[GOAL OF THE EXERCISE] Return the listing below word for word.
### AVAILABLE DATA ###
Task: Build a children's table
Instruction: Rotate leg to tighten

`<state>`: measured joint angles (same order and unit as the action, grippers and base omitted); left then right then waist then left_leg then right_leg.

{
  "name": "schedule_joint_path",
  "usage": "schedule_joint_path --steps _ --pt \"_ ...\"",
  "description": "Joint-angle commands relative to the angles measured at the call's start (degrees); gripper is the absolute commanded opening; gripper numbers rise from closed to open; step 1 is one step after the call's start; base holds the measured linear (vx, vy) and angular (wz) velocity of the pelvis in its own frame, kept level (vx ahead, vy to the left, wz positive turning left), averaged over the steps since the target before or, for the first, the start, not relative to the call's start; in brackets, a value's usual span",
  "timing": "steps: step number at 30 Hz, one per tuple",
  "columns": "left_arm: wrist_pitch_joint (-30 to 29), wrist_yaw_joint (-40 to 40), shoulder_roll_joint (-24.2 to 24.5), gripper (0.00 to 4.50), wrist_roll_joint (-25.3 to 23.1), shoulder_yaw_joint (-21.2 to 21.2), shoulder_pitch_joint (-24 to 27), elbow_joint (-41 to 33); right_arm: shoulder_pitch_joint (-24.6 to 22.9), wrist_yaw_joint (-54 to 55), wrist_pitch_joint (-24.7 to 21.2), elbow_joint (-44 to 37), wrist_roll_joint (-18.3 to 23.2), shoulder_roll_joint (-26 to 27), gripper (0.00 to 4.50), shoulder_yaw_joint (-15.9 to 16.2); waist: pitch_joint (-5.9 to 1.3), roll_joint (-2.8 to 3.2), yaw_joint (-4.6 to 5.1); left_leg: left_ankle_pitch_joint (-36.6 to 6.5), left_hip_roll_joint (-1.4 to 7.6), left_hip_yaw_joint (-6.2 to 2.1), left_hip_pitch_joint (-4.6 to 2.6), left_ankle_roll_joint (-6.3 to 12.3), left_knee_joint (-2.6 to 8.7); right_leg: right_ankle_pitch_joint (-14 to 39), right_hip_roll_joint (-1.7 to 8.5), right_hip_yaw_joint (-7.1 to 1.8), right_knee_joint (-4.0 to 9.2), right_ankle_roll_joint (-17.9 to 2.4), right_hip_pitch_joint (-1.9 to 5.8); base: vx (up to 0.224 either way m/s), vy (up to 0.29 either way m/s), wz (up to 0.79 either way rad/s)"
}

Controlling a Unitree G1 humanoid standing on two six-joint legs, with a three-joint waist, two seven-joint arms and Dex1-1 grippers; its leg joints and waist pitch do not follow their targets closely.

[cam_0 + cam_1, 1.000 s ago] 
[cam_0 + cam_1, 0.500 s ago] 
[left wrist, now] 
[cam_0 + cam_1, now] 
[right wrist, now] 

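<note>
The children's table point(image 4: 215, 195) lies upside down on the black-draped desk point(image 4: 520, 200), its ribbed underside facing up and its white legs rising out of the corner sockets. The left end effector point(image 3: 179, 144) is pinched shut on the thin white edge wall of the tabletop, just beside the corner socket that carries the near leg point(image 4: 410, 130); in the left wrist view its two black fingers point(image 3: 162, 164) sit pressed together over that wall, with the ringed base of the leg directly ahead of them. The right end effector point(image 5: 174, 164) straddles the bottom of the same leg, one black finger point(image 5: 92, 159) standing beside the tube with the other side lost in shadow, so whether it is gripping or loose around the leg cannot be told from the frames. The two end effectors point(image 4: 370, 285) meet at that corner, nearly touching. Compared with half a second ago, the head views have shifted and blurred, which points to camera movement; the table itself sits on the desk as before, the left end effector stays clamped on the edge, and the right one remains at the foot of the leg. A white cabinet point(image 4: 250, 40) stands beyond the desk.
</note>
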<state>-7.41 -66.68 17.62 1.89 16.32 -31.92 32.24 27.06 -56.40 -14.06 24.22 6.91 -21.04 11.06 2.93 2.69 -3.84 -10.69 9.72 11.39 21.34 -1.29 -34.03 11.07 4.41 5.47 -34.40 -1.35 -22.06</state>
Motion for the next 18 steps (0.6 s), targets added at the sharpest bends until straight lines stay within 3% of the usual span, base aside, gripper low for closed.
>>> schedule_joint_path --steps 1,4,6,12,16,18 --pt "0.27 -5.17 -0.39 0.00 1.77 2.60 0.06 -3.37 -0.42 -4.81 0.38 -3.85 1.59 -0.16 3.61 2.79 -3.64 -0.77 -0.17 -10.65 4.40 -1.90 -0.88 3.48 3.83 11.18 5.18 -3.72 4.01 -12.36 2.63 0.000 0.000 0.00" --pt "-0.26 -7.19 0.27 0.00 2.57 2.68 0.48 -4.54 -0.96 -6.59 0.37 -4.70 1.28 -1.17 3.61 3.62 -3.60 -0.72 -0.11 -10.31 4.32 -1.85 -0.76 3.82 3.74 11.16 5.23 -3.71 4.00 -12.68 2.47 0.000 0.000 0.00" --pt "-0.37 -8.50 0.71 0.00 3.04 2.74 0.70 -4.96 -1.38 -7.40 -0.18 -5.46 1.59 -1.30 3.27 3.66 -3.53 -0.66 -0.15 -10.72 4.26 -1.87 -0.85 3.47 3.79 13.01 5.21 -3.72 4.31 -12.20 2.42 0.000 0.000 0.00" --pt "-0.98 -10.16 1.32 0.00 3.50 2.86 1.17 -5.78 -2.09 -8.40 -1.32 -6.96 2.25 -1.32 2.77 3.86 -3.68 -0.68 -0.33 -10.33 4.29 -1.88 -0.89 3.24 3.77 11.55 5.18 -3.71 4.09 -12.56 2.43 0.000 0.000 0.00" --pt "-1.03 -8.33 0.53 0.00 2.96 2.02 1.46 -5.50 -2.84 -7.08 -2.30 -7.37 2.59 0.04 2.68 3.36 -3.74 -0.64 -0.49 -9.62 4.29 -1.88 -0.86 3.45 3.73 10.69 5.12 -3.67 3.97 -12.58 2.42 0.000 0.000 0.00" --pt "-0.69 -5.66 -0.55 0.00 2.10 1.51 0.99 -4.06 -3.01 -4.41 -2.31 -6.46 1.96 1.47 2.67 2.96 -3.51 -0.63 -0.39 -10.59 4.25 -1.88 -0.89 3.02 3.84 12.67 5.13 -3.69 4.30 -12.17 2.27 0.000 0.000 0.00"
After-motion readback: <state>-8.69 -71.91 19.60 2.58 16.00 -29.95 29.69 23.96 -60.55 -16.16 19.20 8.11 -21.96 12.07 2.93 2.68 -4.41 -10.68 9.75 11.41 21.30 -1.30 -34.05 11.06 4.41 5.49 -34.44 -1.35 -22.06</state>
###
[WRITTEN SOLUTION]
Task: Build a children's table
Instruction: Rotate leg to tighten

`<state>`: measured joint angles (same order and unit as the action, grippers and base omitted); left then right then waist then left_leg then right_leg.

{
  "name": "schedule_joint_path",
  "usage": "schedule_joint_path --steps _ --pt \"_ ...\"",
  "description": "Joint-angle commands relative to the angles measured at the call's start (degrees); gripper is the absolute commanded opening; gripper numbers rise from closed to open; step 1 is one step after the call's start; base holds the measured linear (vx, vy) and angular (wz) velocity of the pelvis in its own frame, kept level (vx ahead, vy to the left, wz positive turning left), averaged over the steps since the target before or, for the first, the start, not relative to the call's start; in brackets, a value's usual span",
  "timing": "steps: step number at 30 Hz, one per tuple",
  "columns": "left_arm: wrist_pitch_joint (-30 to 29), wrist_yaw_joint (-40 to 40), shoulder_roll_joint (-24.2 to 24.5), gripper (0.00 to 4.50), wrist_roll_joint (-25.3 to 23.1), shoulder_yaw_joint (-21.2 to 21.2), shoulder_pitch_joint (-24 to 27), elbow_joint (-41 to 33); right_arm: shoulder_pitch_joint (-24.6 to 22.9), wrist_yaw_joint (-54 to 55), wrist_pitch_joint (-24.7 to 21.2), elbow_joint (-44 to 37), wrist_roll_joint (-18.3 to 23.2), shoulder_roll_joint (-26 to 27), gripper (0.00 to 4.50), shoulder_yaw_joint (-15.9 to 16.2); waist: pitch_joint (-5.9 to 1.3), roll_joint (-2.8 to 3.2), yaw_joint (-4.6 to 5.1); left_leg: left_ankle_pitch_joint (-36.6 to 6.5), left_hip_roll_joint (-1.4 to 7.6), left_hip_yaw_joint (-6.2 to 2.1), left_hip_pitch_joint (-4.6 to 2.6), left_ankle_roll_joint (-6.3 to 12.3), left_knee_joint (-2.6 to 8.7); right_leg: right_ankle_pitch_joint (-14 to 39), right_hip_roll_joint (-1.7 to 8.5), right_hip_yaw_joint (-7.1 to 1.8), right_knee_joint (-4.0 to 9.2), right_ankle_roll_joint (-17.9 to 2.4), right_hip_pitch_joint (-1.9 to 5.8); base: vx (up to 0.224 either way m/s), vy (up to 0.29 either way m/s), wz (up to 0.79 either way rad/s)"
}

Controlling a Unitree G1 humanoid standing on two six-joint legs, with a three-joint waist, two seven-joint arms and Dex1-1 grippers; its leg joints and waist pitch do not follow their targets closely.

[cam_0 + cam_1, 1.000 s ago] 
[cam_0 + cam_1, 0.500 s ago] 
[left wrist, now] 
[cam_0 + cam_1, now] 
[right wrist, now] 

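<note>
The children's table point(image 4: 215, 195) lies upside down on the black-draped desk point(image 4: 520, 200), its ribbed underside facing up and its white legs rising out of the corner sockets. The left end effector point(image 3: 179, 144) is pinched shut on the thin white edge wall of the tabletop, just beside the corner socket that carries the near leg point(image 4: 410, 130); in the left wrist view its two black fingers point(image 3: 162, 164) sit pressed together over that wall, with the ringed base of the leg directly ahead of them. The right end effector point(image 5: 174, 164) straddles the bottom of the same leg, one black finger point(image 5: 92, 159) standing beside the tube with the other side lost in shadow, so whether it is gripping or loose around the leg cannot be told from the frames. The two end effectors point(image 4: 370, 285) meet at that corner, nearly touching. Compared with half a second ago, the head views have shifted and blurred, which points to camera movement; the table itself sits on the desk as before, the left end effector stays clamped on the edge, and the right one remains at the foot of the leg. A white cabinet point(image 4: 250, 40) stands beyond the desk.
</note>
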<state>-7.41 -66.68 17.62 1.89 16.32 -31.92 32.24 27.06 -56.40 -14.06 24.22 6.91 -21.04 11.06 2.93 2.69 -3.84 -10.69 9.72 11.39 21.34 -1.29 -34.03 11.07 4.41 5.47 -34.40 -1.35 -22.06</state>
Motion for the next 18 steps (0.6 s), targets added at the sharpest bends until straight lines stay within 3% of the usual span, base aside, gripper low for closed.
>>> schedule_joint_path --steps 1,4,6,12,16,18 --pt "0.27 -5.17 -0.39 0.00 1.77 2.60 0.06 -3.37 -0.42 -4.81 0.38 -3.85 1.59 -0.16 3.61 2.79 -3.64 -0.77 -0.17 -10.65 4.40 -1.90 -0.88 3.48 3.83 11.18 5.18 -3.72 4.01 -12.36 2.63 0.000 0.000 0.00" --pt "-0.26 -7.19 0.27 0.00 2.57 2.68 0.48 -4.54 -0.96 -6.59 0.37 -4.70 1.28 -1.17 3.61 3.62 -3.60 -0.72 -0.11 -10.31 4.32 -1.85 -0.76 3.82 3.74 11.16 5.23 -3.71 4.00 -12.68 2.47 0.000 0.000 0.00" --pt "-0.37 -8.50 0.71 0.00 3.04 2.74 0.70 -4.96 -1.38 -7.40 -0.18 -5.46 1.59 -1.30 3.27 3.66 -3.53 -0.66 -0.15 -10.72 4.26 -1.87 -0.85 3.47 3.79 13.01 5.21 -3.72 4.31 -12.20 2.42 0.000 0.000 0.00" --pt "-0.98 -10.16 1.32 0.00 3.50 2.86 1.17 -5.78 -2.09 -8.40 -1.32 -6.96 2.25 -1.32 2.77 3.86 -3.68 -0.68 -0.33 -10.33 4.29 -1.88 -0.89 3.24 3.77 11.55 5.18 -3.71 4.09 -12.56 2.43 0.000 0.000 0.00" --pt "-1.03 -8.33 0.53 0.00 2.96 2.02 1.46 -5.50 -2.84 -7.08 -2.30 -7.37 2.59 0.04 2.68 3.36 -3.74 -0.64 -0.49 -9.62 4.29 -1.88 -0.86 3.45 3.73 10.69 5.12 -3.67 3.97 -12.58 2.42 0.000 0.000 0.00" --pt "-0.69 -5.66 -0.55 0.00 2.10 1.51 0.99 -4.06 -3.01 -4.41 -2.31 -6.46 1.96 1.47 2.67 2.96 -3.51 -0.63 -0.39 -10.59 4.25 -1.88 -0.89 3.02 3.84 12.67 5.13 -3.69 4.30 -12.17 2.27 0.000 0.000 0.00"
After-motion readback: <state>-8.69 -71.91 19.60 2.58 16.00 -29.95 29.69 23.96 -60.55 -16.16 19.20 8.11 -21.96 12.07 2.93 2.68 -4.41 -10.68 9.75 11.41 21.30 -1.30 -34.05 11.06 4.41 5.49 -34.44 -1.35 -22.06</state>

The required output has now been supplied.